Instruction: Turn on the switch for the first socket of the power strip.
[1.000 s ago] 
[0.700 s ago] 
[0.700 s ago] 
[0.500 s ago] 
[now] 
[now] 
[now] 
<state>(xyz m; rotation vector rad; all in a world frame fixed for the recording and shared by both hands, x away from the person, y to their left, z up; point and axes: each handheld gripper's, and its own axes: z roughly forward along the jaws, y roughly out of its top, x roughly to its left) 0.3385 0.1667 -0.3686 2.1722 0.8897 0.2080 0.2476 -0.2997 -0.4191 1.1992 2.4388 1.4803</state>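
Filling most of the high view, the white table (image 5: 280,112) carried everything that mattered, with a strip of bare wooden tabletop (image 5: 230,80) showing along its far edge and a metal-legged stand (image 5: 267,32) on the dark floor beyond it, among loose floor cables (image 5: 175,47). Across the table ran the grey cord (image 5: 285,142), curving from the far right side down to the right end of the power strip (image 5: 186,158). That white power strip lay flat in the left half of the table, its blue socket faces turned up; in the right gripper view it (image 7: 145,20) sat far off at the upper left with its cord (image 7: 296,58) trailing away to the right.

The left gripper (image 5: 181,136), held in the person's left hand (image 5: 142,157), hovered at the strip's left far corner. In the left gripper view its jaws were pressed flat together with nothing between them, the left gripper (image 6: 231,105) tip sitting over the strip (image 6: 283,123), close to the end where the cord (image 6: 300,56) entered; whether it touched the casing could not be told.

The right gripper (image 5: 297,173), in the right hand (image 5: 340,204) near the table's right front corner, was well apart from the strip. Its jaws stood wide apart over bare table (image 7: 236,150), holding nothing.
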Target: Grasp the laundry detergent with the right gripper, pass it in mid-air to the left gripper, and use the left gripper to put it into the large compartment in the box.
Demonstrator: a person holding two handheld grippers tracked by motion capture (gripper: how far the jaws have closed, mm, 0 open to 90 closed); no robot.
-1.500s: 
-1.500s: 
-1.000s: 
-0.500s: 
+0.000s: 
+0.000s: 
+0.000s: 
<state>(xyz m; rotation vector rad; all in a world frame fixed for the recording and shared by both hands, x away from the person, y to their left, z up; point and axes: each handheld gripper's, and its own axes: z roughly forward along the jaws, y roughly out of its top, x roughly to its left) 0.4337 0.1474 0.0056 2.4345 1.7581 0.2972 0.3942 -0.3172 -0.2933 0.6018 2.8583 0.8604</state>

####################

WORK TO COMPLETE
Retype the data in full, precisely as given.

REPLY TO THE EXERCISE
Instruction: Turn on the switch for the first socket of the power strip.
[1.000 s ago] 
[0.700 s ago] 
[0.700 s ago] 
[0.500 s ago] 
[now] 
[now] 
[now] 
<state>(xyz m; rotation vector rad; all in a world frame fixed for the recording and shared by both hands, x away from the person, y to their left, z up; point and axes: each handheld gripper's, and its own axes: z roughly forward along the jaws, y roughly out of its top, x roughly to its left) 0.3385 0.1667 -0.3686 2.1722 0.8897 0.2080 0.2476 -0.2997 -0.4191 1.1992 2.4388 1.4803</state>
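Filling most of the high view, the white table (image 5: 280,112) carried everything that mattered, with a strip of bare wooden tabletop (image 5: 230,80) showing along its far edge and a metal-legged stand (image 5: 267,32) on the dark floor beyond it, among loose floor cables (image 5: 175,47). Across the table ran the grey cord (image 5: 285,142), curving from the far right side down to the right end of the power strip (image 5: 186,158). That white power strip lay flat in the left half of the table, its blue socket faces turned up; in the right gripper view it (image 7: 145,20) sat far off at the upper left with its cord (image 7: 296,58) trailing away to the right.

The left gripper (image 5: 181,136), held in the person's left hand (image 5: 142,157), hovered at the strip's left far corner. In the left gripper view its jaws were pressed flat together with nothing between them, the left gripper (image 6: 231,105) tip sitting over the strip (image 6: 283,123), close to the end where the cord (image 6: 300,56) entered; whether it touched the casing could not be told.

The right gripper (image 5: 297,173), in the right hand (image 5: 340,204) near the table's right front corner, was well apart from the strip. Its jaws stood wide apart over bare table (image 7: 236,150), holding nothing.
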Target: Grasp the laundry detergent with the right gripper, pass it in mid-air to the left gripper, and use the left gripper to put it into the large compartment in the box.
Demonstrator: a person holding two handheld grippers tracked by motion capture (gripper: how far the jaws have closed, mm, 0 open to 90 closed); no robot.
-1.500s: 
-1.500s: 
-1.000s: 
-0.500s: 
+0.000s: 
+0.000s: 
+0.000s: 
<state>(xyz m; rotation vector rad; all in a world frame fixed for the recording and shared by both hands, x away from the person, y to their left, z up; point and axes: each handheld gripper's, and its own axes: z roughly forward along the jaws, y roughly out of its top, x roughly to its left) 0.4337 0.1474 0.0056 2.4345 1.7581 0.2972 0.3942 -0.3172 -0.2933 0.6018 2.8583 0.8604</state>

Nothing further remains in this exercise.